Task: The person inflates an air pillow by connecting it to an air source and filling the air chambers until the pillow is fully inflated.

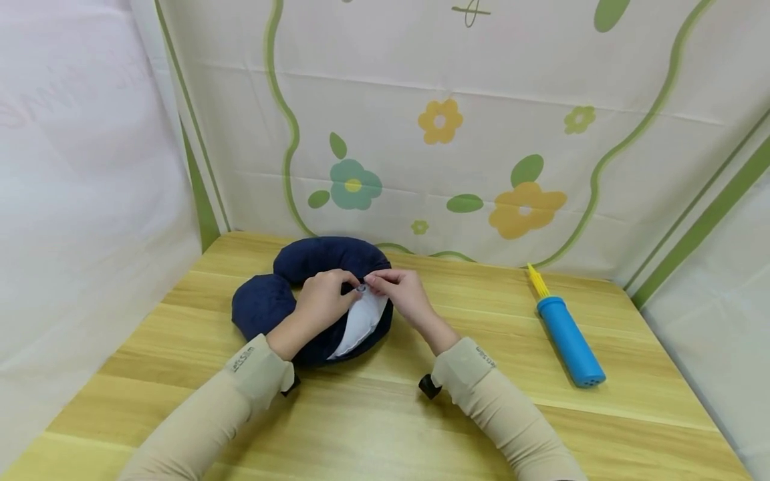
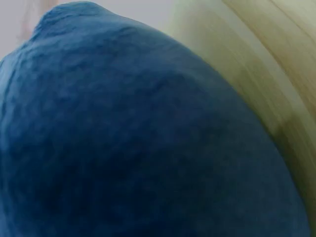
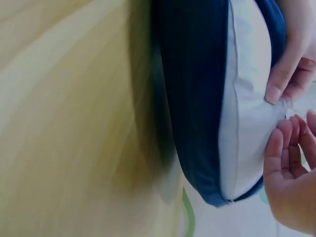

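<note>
A navy U-shaped neck pillow (image 1: pixel 325 257) lies on the table, its cover parted over a white inner bladder (image 1: pixel 365 317). On the bladder stands a small clear air valve (image 3: pixel 288 104). My left hand (image 1: pixel 321 300) reaches across the pillow and pinches the valve by its base. From the right, my right hand (image 1: pixel 404 294) pinches the valve's top between thumb and fingertips; the exact contact is partly covered by the fingers. The navy cover (image 2: pixel 148 108) fills most of the left wrist view, where neither hand shows.
A blue hand pump (image 1: pixel 570 341) with a yellow nozzle (image 1: pixel 537 280) lies on the right of the wooden table (image 1: pixel 373 427). A flower-printed cloth (image 1: pixel 391 153) hangs along the table's back edge. White cloth (image 1: pixel 90 200) hangs at the left side.
</note>
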Tool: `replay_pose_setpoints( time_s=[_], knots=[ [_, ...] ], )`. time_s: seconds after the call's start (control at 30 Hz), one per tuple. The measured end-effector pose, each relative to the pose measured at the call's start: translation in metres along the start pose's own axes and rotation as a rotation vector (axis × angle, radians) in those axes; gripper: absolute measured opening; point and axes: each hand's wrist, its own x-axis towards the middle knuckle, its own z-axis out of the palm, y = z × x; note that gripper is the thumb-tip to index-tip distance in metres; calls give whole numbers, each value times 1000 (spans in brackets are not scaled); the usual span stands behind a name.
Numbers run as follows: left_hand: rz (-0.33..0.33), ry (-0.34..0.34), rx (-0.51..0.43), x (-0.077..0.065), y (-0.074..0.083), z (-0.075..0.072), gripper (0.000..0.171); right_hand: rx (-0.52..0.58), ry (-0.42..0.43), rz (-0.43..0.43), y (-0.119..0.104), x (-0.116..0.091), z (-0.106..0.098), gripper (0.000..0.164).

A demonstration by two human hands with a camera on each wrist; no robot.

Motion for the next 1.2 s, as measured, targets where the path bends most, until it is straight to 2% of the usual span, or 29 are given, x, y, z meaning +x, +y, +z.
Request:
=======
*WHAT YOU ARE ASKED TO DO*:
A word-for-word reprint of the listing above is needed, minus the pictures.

*SOLUTION FOR THIS EXERCISE*:
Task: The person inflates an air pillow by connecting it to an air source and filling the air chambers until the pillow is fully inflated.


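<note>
A navy U-shaped neck pillow (image 1: pixel 325 257) lies on the table, its cover parted over a white inner bladder (image 1: pixel 365 317). On the bladder stands a small clear air valve (image 3: pixel 288 104). My left hand (image 1: pixel 321 300) reaches across the pillow and pinches the valve by its base. From the right, my right hand (image 1: pixel 404 294) pinches the valve's top between thumb and fingertips; the exact contact is partly covered by the fingers. The navy cover (image 2: pixel 148 108) fills most of the left wrist view, where neither hand shows.
A blue hand pump (image 1: pixel 570 341) with a yellow nozzle (image 1: pixel 537 280) lies on the right of the wooden table (image 1: pixel 373 427). A flower-printed cloth (image 1: pixel 391 153) hangs along the table's back edge. White cloth (image 1: pixel 90 200) hangs at the left side.
</note>
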Tool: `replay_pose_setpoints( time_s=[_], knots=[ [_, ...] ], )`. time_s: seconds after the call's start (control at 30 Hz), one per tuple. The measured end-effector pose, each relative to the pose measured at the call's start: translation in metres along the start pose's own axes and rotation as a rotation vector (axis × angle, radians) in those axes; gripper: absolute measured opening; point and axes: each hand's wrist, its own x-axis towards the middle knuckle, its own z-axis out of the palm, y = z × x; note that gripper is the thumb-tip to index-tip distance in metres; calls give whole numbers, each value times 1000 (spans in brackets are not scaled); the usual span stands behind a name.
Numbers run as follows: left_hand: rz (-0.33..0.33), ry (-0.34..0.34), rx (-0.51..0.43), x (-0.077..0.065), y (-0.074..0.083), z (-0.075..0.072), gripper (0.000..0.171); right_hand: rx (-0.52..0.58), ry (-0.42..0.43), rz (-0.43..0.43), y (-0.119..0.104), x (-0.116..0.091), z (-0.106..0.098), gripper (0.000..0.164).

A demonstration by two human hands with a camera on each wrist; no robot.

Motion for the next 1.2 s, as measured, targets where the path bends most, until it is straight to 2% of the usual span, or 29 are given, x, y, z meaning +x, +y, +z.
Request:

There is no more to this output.